Neuroacanthocytosis syndromes are a heterogeneous group of genetically defined neurological disorders characterized by progressive degeneration of the basal ganglia, along with red blood cell acanthocytosis. Despite its likelihood of being under-diagnosed, its reported prevalence is approximately 1–5 per 1,000,000 individuals. Its onset is usually by the third or fourth decade of life, and it's classically manifested by orolingual action-induced dystonia, generalised chorea, vocal tics, and stereotypies. Other manifestations include dysphagia, dysarthria, peripheral neuropathy, cognitive decline, areflexia, and parkinsonism. We herein report a rare case of neuroacanthocytosis in a 40 years old male who presented with a 3 years history of multiple falls, along with difficulty in swallowing and speaking that resulted in a weight loss of 71 kg. In addition, he suffered an apparent cognitive decline and some psychiatric disturbances, on top of his baseline obsessive-compulsive behavior. He was initially misdiagnosed and investigated for Huntington's disease, Huntington-like diseases, and malnutrition but the workup denied these diagnoses. The patient underwent several investigations including laboratory investigations, a brain MRI, and electrodiagnostic studies.
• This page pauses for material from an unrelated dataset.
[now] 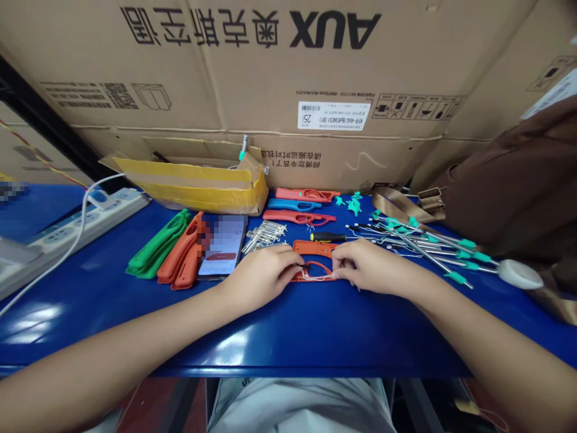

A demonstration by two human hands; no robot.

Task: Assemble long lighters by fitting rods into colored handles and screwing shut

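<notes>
Head view, left hand (264, 273): curled, fingertips pinching white wire (311, 278) against orange shell (315, 264).
Right hand (367, 264): curled, pressing shell's edge, pinning it flat on worktop (288, 337).
Behind: screwdriver (327, 237), metal pins (265, 233), within reach.

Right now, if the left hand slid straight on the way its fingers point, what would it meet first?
The left hand touches the orange handle shell; straight on, across it, it would probably meet the fingertips of the right hand, though depth is unclear.
</notes>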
His lab tests revealed red blood cell acanthocytosis of more than 5% on the peripheral smear, in addition to elevated lactate dehydrogenase and creatinine phosphokinase. His brain MRI was unremarkable. Nerve conduction studies and electromyography performed on all four limbs and paraspinal muscles revealed findings suggestive of chronic polyneuropathy. In view of the absence of targeted treatment for neuroacanthocytosis, the prognosis was explained to the family and the importance of follow-up was emphasized to optimize symptomatic management.